### Task goal
Beginning with the line below that contains "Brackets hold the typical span" and ending with the line that contains "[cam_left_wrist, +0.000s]", retype every line exactly. Pictures are not copied.

[Start of section]

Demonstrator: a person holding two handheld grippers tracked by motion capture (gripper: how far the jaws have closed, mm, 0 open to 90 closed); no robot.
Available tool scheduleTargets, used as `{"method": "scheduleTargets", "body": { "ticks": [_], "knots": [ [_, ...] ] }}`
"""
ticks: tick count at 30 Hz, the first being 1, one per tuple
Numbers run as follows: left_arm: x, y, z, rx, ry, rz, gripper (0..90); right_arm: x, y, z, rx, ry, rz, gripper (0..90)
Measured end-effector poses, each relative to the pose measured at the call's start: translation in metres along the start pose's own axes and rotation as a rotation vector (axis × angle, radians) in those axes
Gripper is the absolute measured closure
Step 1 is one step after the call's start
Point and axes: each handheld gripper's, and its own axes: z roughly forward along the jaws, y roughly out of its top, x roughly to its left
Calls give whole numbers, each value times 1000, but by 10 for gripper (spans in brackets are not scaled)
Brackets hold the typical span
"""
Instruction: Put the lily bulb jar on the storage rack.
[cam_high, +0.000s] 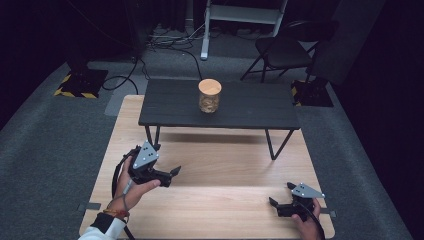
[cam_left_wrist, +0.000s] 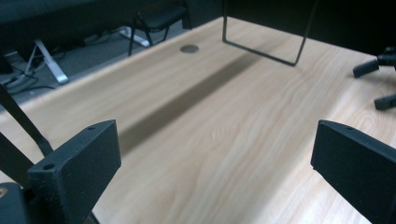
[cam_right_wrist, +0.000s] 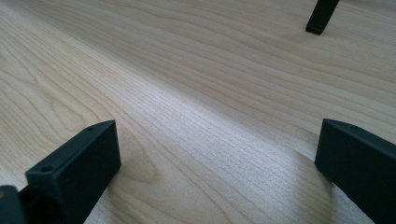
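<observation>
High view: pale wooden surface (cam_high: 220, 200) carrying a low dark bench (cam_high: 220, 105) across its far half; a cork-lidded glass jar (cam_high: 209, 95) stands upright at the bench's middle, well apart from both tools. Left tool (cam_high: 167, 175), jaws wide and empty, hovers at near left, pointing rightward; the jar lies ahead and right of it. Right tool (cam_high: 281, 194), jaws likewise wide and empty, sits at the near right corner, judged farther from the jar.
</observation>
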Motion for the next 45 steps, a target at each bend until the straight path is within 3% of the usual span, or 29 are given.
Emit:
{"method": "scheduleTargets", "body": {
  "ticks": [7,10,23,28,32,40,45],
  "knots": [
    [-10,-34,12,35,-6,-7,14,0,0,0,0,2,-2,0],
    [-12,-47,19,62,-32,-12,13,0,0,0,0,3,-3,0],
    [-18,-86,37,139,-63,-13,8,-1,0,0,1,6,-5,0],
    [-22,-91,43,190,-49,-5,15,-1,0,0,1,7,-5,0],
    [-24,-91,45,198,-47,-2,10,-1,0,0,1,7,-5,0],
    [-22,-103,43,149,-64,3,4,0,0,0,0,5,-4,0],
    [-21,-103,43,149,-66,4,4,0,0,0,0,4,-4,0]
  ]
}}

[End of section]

### Result of the task
Brackets hold the typical span
"""
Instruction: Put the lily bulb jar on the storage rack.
[cam_high, +0.000s] 
[cam_left_wrist, +0.000s] 

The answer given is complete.